Framed that way, though, the opposition to AB 101 becomes even harder to swallow. The choice is between a world where districts are free to adopt antisemitic curricula with minimal restriction, and one where their freedom to do so is at worst highly circumscribed by specific state disapproval, heightened regulatory restrictions, and the placement of the very-much-not antisemitic model Ethnic Studies curriculum as the default offering. Those concerned about antisemitism in California schools obviously should pick door #2, and so it isn't surprising that AMCHA has been very lonely in its crusade against the law.
And as we mark this moment, I want to reflect on how it might demarcate a sea change in how the Jewish community relates to these "identity politics" brouhahas which have sapped so much of our collective energy over the past few years. After a period where it seemed as if reactionary forces could simply mutter "intersectionality" in a foreboding tone and get the entire Jewish press to snap to attention, it was striking to see just how thin the opposition to California's reformed curriculum was. The infamous Tablet article which resorted to outright fabrications (in addition to smearing a one-of-a-kind curricular unit devoted to Mizrahi Jewish history as "crude" and divisive) to make its case was one example. AMCHA's press release blaming AB 101 for a problem that would be worse in its absence is another. Far from driving the conversation, the efforts to tar any and all Ethnic Studies offerings in California as irretrievably racist or antisemitic had surprisingly little influence on Jewish communal discourse.
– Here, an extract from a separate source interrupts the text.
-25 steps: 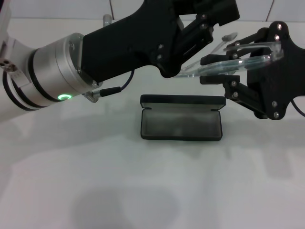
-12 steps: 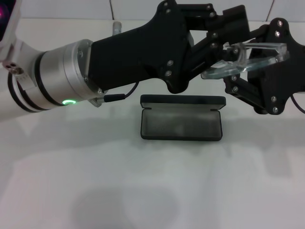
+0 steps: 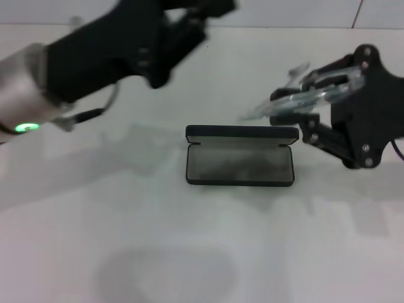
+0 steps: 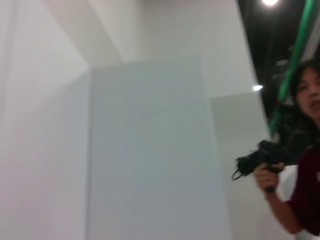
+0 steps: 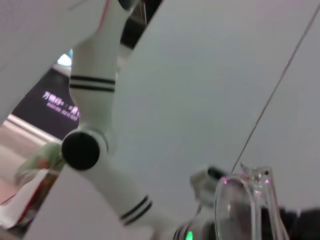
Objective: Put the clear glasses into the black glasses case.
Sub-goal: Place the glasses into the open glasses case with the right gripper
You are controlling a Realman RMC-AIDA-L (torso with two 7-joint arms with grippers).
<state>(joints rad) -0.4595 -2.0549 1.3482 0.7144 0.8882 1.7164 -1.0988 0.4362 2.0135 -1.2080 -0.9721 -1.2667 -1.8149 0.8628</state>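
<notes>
The black glasses case [image 3: 240, 163] lies open in the middle of the table, grey lining up and lid [image 3: 242, 133] standing at the back. The clear glasses [image 3: 310, 94] hang tilted in the air above the case's back right corner. My right gripper [image 3: 302, 101] is shut on them, with its black fingers above and below the frame. The right wrist view shows one lens of the glasses [image 5: 244, 207] close up. My left gripper [image 3: 192, 16] is high at the back left, far from the glasses and the case. The left wrist view shows neither the glasses nor the case.
The white table [image 3: 202, 252] stretches out in front of the case. The left arm's silver wrist with its green light [image 3: 28, 126] hangs over the table's left side. A person [image 4: 300, 165] holding a camera appears in the left wrist view.
The left arm, close to the glasses before, has swung away up and to the left. The right gripper still holds the glasses, now a little lower and more tilted. The case has not moved.
</notes>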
One can tell these critics are a bit disoriented. They expected that they would be at the vanguard of a righteous Jewish battle against the evils of Ethnic Studies. Instead, they found themselves mostly alone and entreating against the overwhelming Jewish communal consensus that was positively oriented towards the idea of Ethnic Studies and committed to constructively working through and fixing any flaws. Faced with the possibility that Ethnic Studies was not, contrary to the unfalsifiable hypothesis, immune to reform or alteration to accommodate Jewish voices, the critics were left befuddled and disorganized.
To some extent, I think this might be the story of the Jewish Institute for Liberal Values as well. At first, I thought it was an example of prominent mainstream Jews engaging in another round of ridiculous and destructive hyperbole directed at caricatured versions of anti-racist scholarship. And I still think that, but now I want to attach a rider to "mainstream". Increasingly, I think JILV came into being because its progenitors think the "anti-woke" movement is losing ground in mainstream Jewish circles. They can't trust the big name organizations and federations to fight these fights anymore, so they need to go independent. JILV is not a vanguard, it is a rear-guard -- a group of bitter dead-enders who can sense that the tides in Jewish communal life are changing and that the organizational consensus is moving away from reflexive (and often ill-informed) condemnation and towards collaboration and mutually-affirming constructiveness.
As a marker of the change, there are worse symbols than the passage of AB 101 -- a diverse group of Jewish organizations and politicians who put in the work and can take pride in its fruit, standing over largely routed and vanquished opponents who did not notice the sands shifting under their feet.